**Work item:** Write out the full listing again. Make no alterations.

**Data segment:**
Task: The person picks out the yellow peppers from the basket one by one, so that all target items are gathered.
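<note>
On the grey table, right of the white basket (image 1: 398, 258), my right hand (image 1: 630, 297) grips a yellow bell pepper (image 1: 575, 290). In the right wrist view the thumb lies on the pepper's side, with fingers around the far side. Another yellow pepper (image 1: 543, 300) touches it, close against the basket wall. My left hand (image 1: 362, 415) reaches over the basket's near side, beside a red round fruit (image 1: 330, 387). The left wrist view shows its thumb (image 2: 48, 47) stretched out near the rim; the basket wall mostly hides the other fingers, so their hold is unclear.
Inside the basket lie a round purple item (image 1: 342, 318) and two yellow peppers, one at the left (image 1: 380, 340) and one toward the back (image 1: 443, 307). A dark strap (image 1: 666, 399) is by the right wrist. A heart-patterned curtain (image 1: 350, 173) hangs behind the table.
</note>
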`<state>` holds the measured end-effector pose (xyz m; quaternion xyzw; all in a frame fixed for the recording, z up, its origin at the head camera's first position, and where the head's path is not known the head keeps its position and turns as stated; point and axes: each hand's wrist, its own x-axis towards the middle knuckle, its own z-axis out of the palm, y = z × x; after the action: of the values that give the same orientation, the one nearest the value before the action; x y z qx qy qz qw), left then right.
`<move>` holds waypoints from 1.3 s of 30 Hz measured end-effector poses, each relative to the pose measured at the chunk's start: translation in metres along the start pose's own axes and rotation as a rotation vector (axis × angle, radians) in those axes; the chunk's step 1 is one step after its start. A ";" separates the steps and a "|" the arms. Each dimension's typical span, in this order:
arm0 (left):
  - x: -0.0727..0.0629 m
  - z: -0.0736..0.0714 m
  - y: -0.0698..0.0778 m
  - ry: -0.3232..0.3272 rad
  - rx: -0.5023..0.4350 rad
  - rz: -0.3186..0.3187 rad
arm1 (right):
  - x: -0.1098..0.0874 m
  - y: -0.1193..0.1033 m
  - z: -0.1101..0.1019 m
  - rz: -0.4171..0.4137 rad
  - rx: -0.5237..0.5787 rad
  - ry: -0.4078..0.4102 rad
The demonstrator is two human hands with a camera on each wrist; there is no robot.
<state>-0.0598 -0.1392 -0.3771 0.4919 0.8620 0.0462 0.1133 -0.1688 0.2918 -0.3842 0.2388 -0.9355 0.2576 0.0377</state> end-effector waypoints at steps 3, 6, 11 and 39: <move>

**Solution:**
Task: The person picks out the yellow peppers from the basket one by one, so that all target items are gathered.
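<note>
On the grey table, right of the white basket (image 1: 398, 258), my right hand (image 1: 630, 297) grips a yellow bell pepper (image 1: 575, 290). In the right wrist view the thumb lies on the pepper's side, with fingers around the far side. Another yellow pepper (image 1: 543, 300) touches it, close against the basket wall. My left hand (image 1: 362, 415) reaches over the basket's near side, beside a red round fruit (image 1: 330, 387). The left wrist view shows its thumb (image 2: 48, 47) stretched out near the rim; the basket wall mostly hides the other fingers, so their hold is unclear.
Inside the basket lie a round purple item (image 1: 342, 318) and two yellow peppers, one at the left (image 1: 380, 340) and one toward the back (image 1: 443, 307). A dark strap (image 1: 666, 399) is by the right wrist. A heart-patterned curtain (image 1: 350, 173) hangs behind the table.
</note>
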`<state>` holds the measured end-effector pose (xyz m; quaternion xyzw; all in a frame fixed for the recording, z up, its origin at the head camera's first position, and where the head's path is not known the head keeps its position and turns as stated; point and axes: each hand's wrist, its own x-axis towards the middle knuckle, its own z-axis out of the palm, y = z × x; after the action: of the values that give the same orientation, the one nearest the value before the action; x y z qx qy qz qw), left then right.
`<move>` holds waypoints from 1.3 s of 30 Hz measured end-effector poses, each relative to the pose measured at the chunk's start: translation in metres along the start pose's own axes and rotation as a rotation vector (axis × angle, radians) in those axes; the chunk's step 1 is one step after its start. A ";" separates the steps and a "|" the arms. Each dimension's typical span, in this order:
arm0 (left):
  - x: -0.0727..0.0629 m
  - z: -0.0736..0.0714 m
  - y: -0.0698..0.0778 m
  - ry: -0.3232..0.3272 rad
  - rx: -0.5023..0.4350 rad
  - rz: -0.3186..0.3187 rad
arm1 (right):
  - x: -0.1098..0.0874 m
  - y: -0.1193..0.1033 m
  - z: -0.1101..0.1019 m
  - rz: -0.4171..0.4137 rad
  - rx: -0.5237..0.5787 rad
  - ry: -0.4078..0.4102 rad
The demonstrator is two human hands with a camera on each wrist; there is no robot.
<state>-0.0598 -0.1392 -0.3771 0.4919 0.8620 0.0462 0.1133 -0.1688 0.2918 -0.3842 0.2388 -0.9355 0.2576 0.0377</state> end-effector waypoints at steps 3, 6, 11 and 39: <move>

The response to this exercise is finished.